Thanks! Fun stuff as always!

Unknown said...

Looking forward to #3!

FYI, out here in Cali, nobody can remember what shame means, so we call it BSP, for blatant self-promotion. Because the only sin is getting caught :)

Shane Gericke said...

Thanks for getting lost with me, Jen. Hanging out with fun folks like you beats hell out of Bisquicking in the office!

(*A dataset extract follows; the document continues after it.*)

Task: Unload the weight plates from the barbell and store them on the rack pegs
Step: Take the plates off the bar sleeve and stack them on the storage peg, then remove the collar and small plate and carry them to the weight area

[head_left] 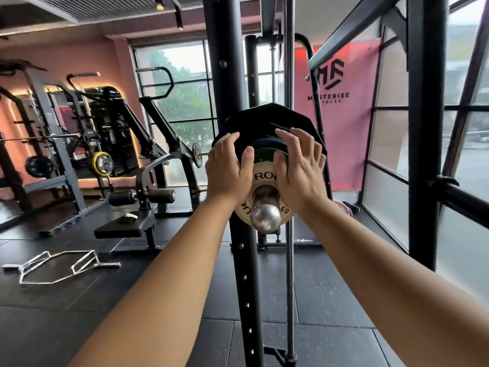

The coffee pot probably does have a fancy-schmancy timer. But then The Babe would have to make coffee twice. Not that she wouldn't do it, but I'd never ask: 6 in the morning, it's tough being awake enough to do it even once. (Coffee it, I mean. Not the other early morning it. You have a dirty mind.) Besides, I'd have one less woe-is-me-poor-Shaney story to share. What fun would that be?

Yes, dead mice are awful. So was the last half of that manuscript. Fortunately, I was able to resuscitate it, and now the Miracle of the Mice is told in hushed tones to wide-eyed children everyone.

Or so I like to believe ...

Shane Gericke said...

Me too, Mysti. Hard to believe it'll ever get here. I hate waiting a year for a book to come out.

Blatant self-promotion. I like it. Could have been shameless author promotion, I suppose, but then we'd all be SAPs. Not that we aren't with publisher pay scales these days, but why rub our faces in it, right?

Joshua Corin said...

Really fantastic post, Shane! It's always great to get an insight into how another writer's process works.

And I *will* see you this summer at Thrillerfest!

Shane Gericke said...

Thanks, Joshua, I appreciate it. Looking so forward to meeting you in person at ThrillerFest.